Developer Guide

  • 2021.2
  • 06/11/2021
  • Public
Contents

About Intel® Time Coordinated Computing Tools (Intel® TCC Tools)

Intel® processors are multi-purpose and can serve a wide range of use cases from data analysis in the cloud, to gaming PCs and traditional office laptops, to devices at the network edge. On select SKUs of Intel Atom® x6000E Series processors (code name: Elkhart Lake) and 11th Gen Intel® Core™ processors (code name: Tiger Lake UP3), Intel is offering a set of features called Intel® Time Coordinated Computing (Intel® TCC) to augment the compute performance of its processors with ability to address the stringent temporal requirements of real-time applications.

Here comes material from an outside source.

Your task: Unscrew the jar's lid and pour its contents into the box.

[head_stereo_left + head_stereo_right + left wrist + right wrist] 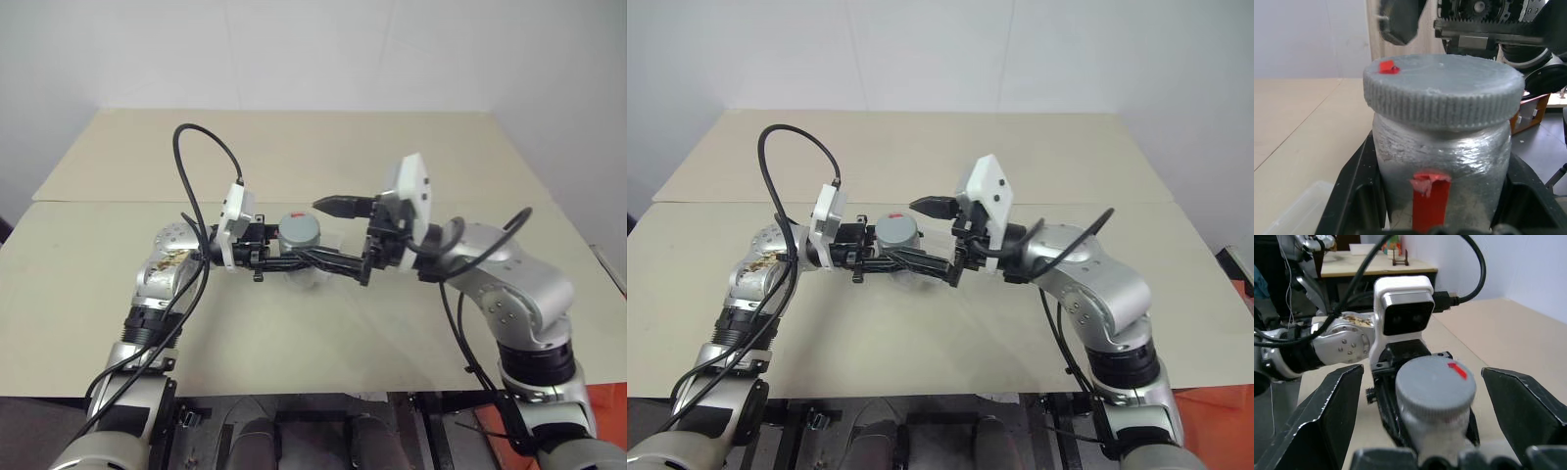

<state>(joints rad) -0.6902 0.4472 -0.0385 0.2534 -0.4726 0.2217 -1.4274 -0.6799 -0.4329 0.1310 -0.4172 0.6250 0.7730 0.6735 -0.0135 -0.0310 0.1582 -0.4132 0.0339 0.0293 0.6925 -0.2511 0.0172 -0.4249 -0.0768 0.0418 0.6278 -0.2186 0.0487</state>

The ongoing industry transformation drives the demand for converged solutions capable of satisfying real-time requirements while staying generally power efficient and leaving sufficient performance for other concurrent tasks. Intel® TCC delivers performance improvements for latency-sensitive applications when they are running alongside non-time-constrained applications on the same system.
While Intel® TCC features reside in the processor, their full potential is unlocked when the whole solution stack is optimized top-to-bottom. Intel offers a reference real-time software stack that abstracts these hardware features to accelerate hardware configuration and application development.
The stack consists of:
  • Real-time hardware: See the list of supported processors.
  • System software:
    • Firmware: Addresses processor latency (the duration of time between two events) via Intel® TCC Mode setting that disables power management and enables Intel® TCC features, SMI reductions, and other optimizations.
    • Board support package (BSP): Addresses OS latency via Yocto Project* distribution of Linux* OS with real-time kernel and optimized drivers.
  • Intel® TCC Tools: Addresses the need for further latency reduction or balancing real-time performance, power, and general compute, via C language application programming interfaces (APIs) and tools.
    In this release, Intel® TCC Tools does not support Slim Bootloader.
This stack is also referred to as the best known configuration (BKC).
Intel® TCC Tools offers limited support of Microsoft Windows* OS on the target system for data streams optimizer only. For details, see Examples of Scripts for Windows* OS.
Additionally, Intel® TCC Tools offer host-side tools for development. Requirements for host systems are specified in the Getting Started Guide.

Why Intel® TCC Tools?

System software optimizations can satisfy many real-time use cases
System software has a high impact on real-time performance. The BSP and UEFI reference BIOS contain optimizations such as Linux* kernel build configuration settings and boot parameters, power management settings, and Intel® TCC Mode, that help drastically decrease execution latencies and reduce jitter, at times up to several orders of magnitude. System software optimizations, when used with target processors, are sufficient to satisfy real-time use cases with a broad range of cycle times for the most common real-time applications.
Software optimizations in the BSP and Intel® TCC Mode in BIOS may be all you need to meet your real-time requirements. To learn more about system software tuning, the BSP, and Intel® TCC Mode in BIOS, see the Real-Time Tuning Guide for your target processor.
Intel® TCC Tools address use case-specific optimizations
For some use cases, meeting real-time requirements is not enough. Some must be mindful of system power consumption or residual compute capabilities for data processing or graphical UI. Optimizing only system software may not be sufficient in these cases. For example, enabling Intel® TCC Mode has a strong impact on system power consumption which might not be acceptable.
Optimizations to address the unique demands of some real-time applications or further decrease cycle times require more granular use of Intel® TCC features and special tuning techniques, such as advanced cache management and I/O fabric tuning.
Such granular tuning, if unassisted, requires special knowledge of processor architecture including the intricacies of a particular microarchitectural generation, which is unattainable and unnecessary information for the majority of developers. Intel® TCC Tools facilitate these techniques by offering C APIs and tools.
Furthermore, tuning is usually preceded by debugging and bottlenecks’ identification that involves measurement. Given the nature of real-time applications and their latency sensitivities, conventional measurement tools may not be precise enough and may induce overhead, impacting measurement results. Latency measurement offered by Intel® TCC Tools is free of these limitations and offers high precision while being minimally intrusive.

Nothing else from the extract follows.